TASK STATEMENT: The lines to extract run from the first line of the entries through the line that contains "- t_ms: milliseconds"; reproduce exactly those lines and no others.

INFORMATION SUPPLIED:
※ ※ ※

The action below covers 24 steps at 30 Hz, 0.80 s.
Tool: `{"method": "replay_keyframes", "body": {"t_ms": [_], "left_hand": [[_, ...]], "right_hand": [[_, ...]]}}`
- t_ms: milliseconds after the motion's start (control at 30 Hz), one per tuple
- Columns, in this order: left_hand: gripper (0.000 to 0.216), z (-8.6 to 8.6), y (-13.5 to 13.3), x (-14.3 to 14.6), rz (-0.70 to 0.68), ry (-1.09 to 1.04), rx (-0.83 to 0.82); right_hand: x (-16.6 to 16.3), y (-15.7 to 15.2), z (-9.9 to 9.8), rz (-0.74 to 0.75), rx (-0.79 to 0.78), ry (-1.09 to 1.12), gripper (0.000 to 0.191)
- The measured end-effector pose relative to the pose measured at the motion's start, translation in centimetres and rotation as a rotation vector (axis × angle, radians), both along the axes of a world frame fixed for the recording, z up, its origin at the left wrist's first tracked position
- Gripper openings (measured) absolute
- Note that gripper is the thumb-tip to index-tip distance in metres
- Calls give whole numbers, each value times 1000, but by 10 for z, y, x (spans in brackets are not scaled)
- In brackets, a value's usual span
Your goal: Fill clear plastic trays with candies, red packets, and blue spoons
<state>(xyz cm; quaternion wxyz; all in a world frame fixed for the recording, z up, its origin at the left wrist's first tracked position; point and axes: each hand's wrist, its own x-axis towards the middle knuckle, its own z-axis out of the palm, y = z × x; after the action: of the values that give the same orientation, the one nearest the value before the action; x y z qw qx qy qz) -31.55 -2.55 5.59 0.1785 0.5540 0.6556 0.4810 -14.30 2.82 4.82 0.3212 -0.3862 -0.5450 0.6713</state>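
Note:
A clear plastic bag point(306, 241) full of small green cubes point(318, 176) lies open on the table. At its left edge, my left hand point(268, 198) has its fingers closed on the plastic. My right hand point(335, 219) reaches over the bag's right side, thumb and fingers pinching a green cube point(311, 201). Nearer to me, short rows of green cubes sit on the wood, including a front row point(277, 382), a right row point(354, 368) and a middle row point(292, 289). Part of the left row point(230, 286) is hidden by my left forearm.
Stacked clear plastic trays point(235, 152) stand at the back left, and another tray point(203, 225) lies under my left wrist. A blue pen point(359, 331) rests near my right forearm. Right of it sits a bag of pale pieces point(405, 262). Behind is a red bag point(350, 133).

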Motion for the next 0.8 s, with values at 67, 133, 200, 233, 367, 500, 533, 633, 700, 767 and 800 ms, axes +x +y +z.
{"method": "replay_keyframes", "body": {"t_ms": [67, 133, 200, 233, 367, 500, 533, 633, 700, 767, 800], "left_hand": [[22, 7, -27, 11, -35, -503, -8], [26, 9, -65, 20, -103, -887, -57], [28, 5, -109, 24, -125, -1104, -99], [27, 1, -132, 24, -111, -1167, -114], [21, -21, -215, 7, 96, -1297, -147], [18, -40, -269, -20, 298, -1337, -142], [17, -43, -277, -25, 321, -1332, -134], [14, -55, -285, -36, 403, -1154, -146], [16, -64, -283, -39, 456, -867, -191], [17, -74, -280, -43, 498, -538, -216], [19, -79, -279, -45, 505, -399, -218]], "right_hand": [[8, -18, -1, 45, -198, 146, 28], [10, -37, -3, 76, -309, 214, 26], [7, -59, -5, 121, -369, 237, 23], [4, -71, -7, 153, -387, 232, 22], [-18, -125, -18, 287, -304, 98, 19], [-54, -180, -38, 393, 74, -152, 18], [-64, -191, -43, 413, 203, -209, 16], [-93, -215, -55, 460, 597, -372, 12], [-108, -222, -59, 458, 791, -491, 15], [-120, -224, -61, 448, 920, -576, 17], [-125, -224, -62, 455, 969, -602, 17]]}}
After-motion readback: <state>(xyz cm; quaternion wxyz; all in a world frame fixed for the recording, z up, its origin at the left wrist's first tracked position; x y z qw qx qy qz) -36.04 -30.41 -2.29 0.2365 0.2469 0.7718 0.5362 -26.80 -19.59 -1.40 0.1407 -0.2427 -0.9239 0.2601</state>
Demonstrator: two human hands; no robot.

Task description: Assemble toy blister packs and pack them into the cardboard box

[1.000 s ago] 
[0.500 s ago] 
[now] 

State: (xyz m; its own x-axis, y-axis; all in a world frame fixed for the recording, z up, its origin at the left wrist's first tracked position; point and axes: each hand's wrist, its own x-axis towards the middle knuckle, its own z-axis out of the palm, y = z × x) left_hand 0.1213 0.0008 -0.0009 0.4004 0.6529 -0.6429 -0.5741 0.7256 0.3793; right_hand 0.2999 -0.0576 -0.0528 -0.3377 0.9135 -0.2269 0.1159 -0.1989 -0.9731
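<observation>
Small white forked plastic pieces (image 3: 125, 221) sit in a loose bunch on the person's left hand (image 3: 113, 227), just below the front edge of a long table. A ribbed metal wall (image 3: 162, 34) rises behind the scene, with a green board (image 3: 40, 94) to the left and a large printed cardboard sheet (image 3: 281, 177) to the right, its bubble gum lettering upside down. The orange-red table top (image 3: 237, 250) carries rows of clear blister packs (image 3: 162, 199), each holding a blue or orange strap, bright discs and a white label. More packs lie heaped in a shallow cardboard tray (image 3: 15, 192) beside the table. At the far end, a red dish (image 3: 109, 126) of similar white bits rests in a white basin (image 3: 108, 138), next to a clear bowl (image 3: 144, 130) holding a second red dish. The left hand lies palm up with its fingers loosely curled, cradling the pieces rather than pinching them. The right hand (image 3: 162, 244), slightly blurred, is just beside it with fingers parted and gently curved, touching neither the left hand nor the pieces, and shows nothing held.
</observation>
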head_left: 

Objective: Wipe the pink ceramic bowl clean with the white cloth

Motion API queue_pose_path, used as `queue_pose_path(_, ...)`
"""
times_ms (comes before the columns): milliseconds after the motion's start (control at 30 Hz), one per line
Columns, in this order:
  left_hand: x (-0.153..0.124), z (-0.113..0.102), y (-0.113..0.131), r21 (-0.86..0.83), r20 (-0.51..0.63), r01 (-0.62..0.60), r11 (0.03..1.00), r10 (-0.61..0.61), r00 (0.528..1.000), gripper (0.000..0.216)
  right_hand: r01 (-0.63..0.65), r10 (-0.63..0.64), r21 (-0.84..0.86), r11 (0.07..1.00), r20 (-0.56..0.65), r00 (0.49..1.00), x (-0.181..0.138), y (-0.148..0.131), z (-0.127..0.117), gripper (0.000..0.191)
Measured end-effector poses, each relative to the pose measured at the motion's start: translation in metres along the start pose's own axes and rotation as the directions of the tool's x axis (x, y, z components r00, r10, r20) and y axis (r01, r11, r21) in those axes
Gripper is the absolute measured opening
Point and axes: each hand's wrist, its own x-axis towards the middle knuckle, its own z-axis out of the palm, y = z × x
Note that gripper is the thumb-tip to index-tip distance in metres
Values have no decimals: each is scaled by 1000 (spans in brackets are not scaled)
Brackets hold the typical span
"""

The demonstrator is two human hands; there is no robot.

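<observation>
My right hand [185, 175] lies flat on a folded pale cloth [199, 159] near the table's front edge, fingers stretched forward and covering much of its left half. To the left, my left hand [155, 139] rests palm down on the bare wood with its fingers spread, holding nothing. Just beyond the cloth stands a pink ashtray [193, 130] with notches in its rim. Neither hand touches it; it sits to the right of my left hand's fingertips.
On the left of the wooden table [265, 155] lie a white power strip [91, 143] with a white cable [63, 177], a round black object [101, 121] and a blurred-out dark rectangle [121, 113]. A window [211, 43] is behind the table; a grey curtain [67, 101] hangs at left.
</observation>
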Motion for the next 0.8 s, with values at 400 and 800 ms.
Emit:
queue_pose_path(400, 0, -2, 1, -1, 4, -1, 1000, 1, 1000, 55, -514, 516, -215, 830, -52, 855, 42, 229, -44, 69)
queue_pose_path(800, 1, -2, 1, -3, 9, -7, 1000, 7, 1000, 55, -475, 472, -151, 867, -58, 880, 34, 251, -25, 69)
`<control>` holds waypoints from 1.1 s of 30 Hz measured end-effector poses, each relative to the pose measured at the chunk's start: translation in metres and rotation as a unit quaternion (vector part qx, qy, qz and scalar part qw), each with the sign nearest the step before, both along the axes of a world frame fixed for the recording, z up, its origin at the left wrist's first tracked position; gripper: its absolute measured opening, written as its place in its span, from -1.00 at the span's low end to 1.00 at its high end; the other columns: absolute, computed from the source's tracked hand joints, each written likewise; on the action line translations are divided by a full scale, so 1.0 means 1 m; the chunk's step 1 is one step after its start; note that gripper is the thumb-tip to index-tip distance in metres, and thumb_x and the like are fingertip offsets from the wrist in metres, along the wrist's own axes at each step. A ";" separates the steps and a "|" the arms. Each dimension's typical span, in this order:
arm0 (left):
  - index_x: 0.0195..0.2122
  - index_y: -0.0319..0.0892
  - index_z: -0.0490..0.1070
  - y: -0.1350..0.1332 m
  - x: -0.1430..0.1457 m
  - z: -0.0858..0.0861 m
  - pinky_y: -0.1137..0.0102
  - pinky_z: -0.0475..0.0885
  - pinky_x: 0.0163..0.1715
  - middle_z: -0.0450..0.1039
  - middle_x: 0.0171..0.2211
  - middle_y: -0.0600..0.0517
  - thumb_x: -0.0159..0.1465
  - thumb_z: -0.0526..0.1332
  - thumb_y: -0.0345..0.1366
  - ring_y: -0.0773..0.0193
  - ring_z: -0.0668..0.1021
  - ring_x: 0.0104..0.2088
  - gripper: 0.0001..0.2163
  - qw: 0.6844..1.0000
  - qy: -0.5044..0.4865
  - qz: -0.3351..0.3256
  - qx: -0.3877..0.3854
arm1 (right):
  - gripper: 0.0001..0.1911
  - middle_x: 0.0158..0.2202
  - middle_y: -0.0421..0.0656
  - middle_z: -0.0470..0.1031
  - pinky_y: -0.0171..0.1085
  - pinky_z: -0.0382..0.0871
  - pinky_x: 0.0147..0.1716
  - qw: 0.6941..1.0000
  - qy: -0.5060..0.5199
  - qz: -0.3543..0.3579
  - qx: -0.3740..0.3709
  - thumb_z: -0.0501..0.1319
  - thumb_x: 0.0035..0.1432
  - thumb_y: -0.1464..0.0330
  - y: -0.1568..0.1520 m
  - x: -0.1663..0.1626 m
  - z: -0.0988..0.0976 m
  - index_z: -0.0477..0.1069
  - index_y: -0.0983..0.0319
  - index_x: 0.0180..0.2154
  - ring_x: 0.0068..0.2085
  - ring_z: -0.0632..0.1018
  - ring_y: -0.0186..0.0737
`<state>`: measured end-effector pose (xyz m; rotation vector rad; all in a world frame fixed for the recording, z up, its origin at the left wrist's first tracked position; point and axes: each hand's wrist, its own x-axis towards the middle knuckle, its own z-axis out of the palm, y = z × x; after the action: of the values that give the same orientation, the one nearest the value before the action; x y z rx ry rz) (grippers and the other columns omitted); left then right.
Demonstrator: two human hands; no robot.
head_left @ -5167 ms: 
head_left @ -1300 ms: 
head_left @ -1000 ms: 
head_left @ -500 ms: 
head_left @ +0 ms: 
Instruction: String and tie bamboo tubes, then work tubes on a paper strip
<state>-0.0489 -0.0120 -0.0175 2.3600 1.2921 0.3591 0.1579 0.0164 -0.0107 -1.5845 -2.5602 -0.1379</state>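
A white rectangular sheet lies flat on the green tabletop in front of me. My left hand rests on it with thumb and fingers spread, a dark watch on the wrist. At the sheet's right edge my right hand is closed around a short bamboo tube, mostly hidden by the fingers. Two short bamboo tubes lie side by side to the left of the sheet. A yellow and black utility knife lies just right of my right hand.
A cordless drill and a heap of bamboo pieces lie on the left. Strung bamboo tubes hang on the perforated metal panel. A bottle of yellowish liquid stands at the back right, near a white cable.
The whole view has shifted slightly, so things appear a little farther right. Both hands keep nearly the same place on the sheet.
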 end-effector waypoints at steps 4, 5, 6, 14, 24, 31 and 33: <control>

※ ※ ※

RESPONSE TO THIS TASK:
The action below covers 24 steps at 30 Hz, 0.80 s.
Tool: `{"method": "replay_keyframes", "body": {"t_ms": [_], "left_hand": [[_, ...]], "right_hand": [[_, ...]]}}`
- t_ms: milliseconds after the motion's start (control at 30 Hz), one per tuple

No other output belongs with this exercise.